8.5.2.3 Summary
Considerable progress has been made since the SAR in the realism of the ocean
component of climate models. Models now exist which simultaneously maintain
realistic poleward heat transports, surface temperatures and thermocline structure,
and this has been a vital contributor to the improvement in non-flux adjusted
models. However, there are still a number of processes which are poorly resolved
or represented, for example western boundary currents (see Chapter
7, Section 7.3.6), convection (Chapter
7, Section 7.3.2), overflows (Chapter
7, Section 7.3.5), Indonesian through flow, eddies
(including Agulhas eddies which travel long distances and may be hard to treat
by a local parametrization; Chapter 7, Section
7.3.4), Antarctic Bottom Water formation (Chapter 7,
Section 7.3.2) and interior diapycnal mixing (Chapter
7, Section 7.3.3). In many cases, the importance of
these processes in controlling transient climate change has not been evaluated.
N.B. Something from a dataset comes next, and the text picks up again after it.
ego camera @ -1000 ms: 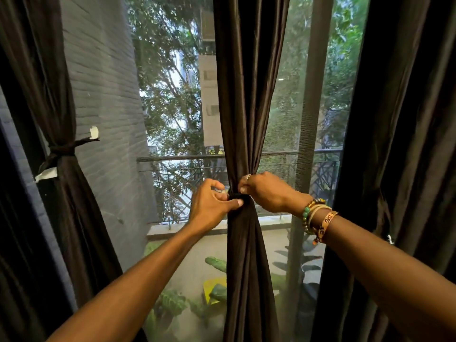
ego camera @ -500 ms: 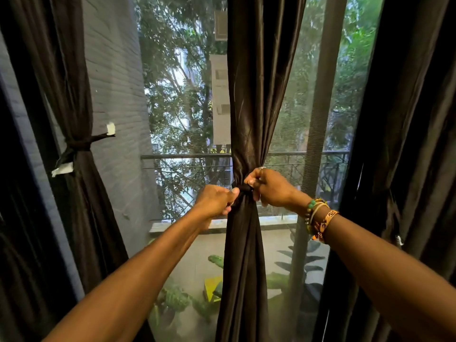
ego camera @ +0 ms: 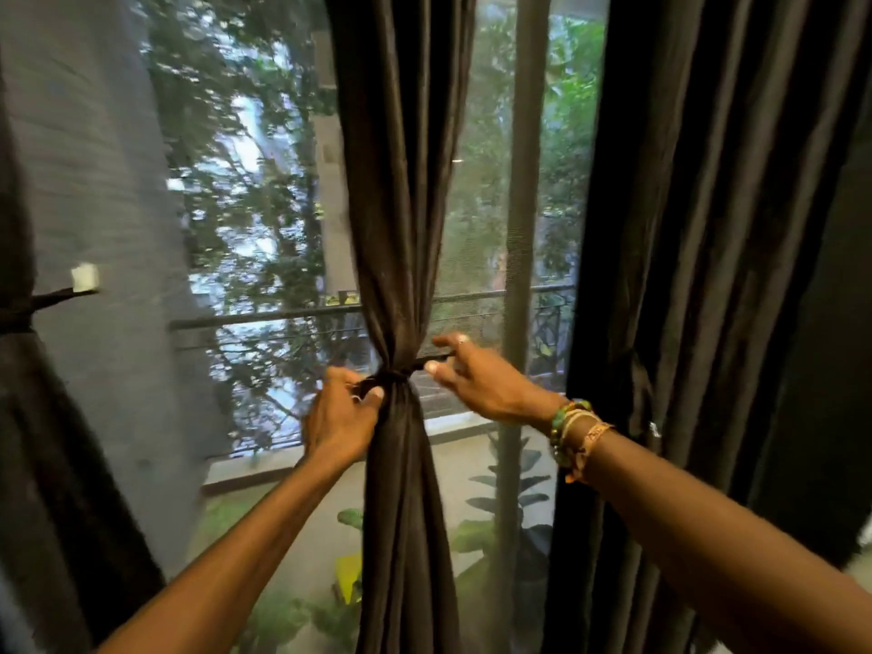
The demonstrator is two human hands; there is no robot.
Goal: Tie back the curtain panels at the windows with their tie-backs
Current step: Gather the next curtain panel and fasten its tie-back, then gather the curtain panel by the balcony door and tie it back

Over the next few years there is likely to be a further move to finer resolution
models, and a wider range of model types; these developments are likely to reduce
further some of these uncertainties. Finally, there is still only patchy understanding
of the effects of sub-grid scale parametrizations in the context of coupled
models. Valuable understanding can be gained from sensitivity studies using
ocean or atmosphere models alone, but Figure 8.9 shows
the inherently coupled nature of the climate system - changes in ocean parametrizations
can have a significant impact throughout the depth of the atmosphere (the reverse
is also true). Further sensitivity studies in the coupled model context will
help to quantify and reduce uncertainty in this area.
Figure 8.9: Zonal mean air and sea temperature “errors”
in °C (defined here as the difference from the initial model state,
which was derived from observations), for three different coupled models.
The models are all versions of the ARPEGE/OPA model, with T31 atmospheric
resolution, and differ only in the parametrization of lateral mixing used
in the ocean component ((a) lateral diffusion, (b) isopycnal diffusion,
(c) the scheme of Gent and McWilliams (1990)). The different mixing schemes
produce different rates of heat transport between middle and high latitudes,
especially in the Southern Hemisphere. The atmosphere must adjust in order
to radiate the correct amount of heat to space at high latitudes (Chapter
7, Section 7.6 and Section
8.4.1), and this adjustment results in temperature differences at
all levels of the atmosphere. From Guilyardi (1997).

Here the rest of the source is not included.